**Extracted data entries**
—————

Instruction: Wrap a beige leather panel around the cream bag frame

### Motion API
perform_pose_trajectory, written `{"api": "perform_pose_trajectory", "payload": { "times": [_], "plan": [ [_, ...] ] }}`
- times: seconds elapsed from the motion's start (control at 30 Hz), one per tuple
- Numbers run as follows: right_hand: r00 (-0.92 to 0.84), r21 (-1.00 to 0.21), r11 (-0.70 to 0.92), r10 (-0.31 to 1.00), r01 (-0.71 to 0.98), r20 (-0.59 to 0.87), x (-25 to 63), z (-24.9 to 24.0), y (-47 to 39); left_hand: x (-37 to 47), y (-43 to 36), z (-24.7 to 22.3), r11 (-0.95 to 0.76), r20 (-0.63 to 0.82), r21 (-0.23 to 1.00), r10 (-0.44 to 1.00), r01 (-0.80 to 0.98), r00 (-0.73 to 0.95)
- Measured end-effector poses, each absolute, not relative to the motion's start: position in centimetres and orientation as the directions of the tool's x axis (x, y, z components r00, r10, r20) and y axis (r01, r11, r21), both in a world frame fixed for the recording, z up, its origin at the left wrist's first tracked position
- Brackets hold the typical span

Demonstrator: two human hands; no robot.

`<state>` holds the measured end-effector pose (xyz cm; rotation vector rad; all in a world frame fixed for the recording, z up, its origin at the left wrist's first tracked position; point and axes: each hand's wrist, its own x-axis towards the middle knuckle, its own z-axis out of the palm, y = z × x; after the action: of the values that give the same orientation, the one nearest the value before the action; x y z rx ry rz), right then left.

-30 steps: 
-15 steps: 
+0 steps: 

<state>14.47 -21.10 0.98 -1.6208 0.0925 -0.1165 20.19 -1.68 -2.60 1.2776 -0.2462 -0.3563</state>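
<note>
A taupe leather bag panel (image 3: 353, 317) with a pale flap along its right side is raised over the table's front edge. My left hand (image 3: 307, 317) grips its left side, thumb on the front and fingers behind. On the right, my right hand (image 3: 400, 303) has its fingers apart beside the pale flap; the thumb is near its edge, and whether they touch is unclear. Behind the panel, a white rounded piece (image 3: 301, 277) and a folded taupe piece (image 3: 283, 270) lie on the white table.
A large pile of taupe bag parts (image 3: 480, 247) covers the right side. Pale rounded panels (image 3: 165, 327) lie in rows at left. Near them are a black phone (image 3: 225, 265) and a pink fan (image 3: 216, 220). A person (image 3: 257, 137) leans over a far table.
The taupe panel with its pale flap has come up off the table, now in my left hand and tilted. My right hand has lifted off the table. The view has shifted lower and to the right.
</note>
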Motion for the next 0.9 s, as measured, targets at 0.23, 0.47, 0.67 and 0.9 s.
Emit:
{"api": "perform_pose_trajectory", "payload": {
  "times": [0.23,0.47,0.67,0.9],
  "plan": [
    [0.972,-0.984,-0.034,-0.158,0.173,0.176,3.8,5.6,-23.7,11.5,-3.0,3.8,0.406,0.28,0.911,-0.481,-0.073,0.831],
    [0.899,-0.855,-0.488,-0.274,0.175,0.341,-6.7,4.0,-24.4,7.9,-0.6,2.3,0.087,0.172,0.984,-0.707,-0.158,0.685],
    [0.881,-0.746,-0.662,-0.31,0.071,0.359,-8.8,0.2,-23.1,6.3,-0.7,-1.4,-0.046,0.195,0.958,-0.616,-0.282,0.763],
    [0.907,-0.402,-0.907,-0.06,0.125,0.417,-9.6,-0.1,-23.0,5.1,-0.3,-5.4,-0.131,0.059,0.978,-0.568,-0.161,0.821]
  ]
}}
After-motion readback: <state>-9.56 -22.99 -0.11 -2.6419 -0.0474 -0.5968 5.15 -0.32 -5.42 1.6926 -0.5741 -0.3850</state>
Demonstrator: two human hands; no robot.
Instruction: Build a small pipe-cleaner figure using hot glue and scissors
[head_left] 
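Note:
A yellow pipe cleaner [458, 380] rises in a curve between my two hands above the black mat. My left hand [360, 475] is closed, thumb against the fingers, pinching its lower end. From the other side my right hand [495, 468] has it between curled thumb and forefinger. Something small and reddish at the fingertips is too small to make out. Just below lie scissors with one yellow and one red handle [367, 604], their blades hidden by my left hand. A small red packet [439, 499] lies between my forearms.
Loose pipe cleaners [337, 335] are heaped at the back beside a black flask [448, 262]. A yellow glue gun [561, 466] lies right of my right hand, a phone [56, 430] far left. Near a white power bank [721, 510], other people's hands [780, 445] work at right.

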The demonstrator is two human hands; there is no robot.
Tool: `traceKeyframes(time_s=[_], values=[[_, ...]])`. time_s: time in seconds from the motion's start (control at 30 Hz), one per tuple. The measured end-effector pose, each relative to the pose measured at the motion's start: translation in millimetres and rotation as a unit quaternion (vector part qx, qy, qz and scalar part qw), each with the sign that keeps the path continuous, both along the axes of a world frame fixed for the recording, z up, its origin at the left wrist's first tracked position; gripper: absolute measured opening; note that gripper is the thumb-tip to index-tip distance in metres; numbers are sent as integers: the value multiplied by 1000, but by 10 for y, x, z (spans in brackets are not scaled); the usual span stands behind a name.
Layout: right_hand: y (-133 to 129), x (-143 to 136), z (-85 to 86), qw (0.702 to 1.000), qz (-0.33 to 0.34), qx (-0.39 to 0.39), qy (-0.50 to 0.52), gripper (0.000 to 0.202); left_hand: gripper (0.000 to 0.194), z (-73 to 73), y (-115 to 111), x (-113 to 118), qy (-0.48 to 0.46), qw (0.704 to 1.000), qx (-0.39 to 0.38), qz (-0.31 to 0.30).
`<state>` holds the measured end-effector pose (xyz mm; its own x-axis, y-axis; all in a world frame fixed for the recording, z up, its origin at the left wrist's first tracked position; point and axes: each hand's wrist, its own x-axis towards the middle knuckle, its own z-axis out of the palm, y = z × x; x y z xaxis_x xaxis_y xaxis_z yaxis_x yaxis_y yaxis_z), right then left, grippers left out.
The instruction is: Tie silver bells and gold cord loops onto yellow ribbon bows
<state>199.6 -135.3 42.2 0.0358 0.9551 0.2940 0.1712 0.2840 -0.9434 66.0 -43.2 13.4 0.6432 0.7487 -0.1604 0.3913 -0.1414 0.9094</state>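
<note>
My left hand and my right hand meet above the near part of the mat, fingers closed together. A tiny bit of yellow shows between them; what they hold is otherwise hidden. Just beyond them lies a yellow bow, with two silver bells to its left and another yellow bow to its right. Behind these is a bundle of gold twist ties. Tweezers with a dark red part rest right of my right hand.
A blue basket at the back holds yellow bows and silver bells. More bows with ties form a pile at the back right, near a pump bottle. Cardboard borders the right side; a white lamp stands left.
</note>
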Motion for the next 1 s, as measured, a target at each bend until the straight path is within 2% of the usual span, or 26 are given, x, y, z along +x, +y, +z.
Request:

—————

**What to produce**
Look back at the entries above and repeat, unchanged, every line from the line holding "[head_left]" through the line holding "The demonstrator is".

**The answer**
[head_left] 
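Note:
A yellow pipe cleaner [458, 380] rises in a curve between my two hands above the black mat. My left hand [360, 475] is closed, thumb against the fingers, pinching its lower end. From the other side my right hand [495, 468] has it between curled thumb and forefinger. Something small and reddish at the fingertips is too small to make out. Just below lie scissors with one yellow and one red handle [367, 604], their blades hidden by my left hand. A small red packet [439, 499] lies between my forearms.
Loose pipe cleaners [337, 335] are heaped at the back beside a black flask [448, 262]. A yellow glue gun [561, 466] lies right of my right hand, a phone [56, 430] far left. Near a white power bank [721, 510], other people's hands [780, 445] work at right.
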
The demonstrator is two human hands; there is no robot.

An answer has been given, and the exercise is complete.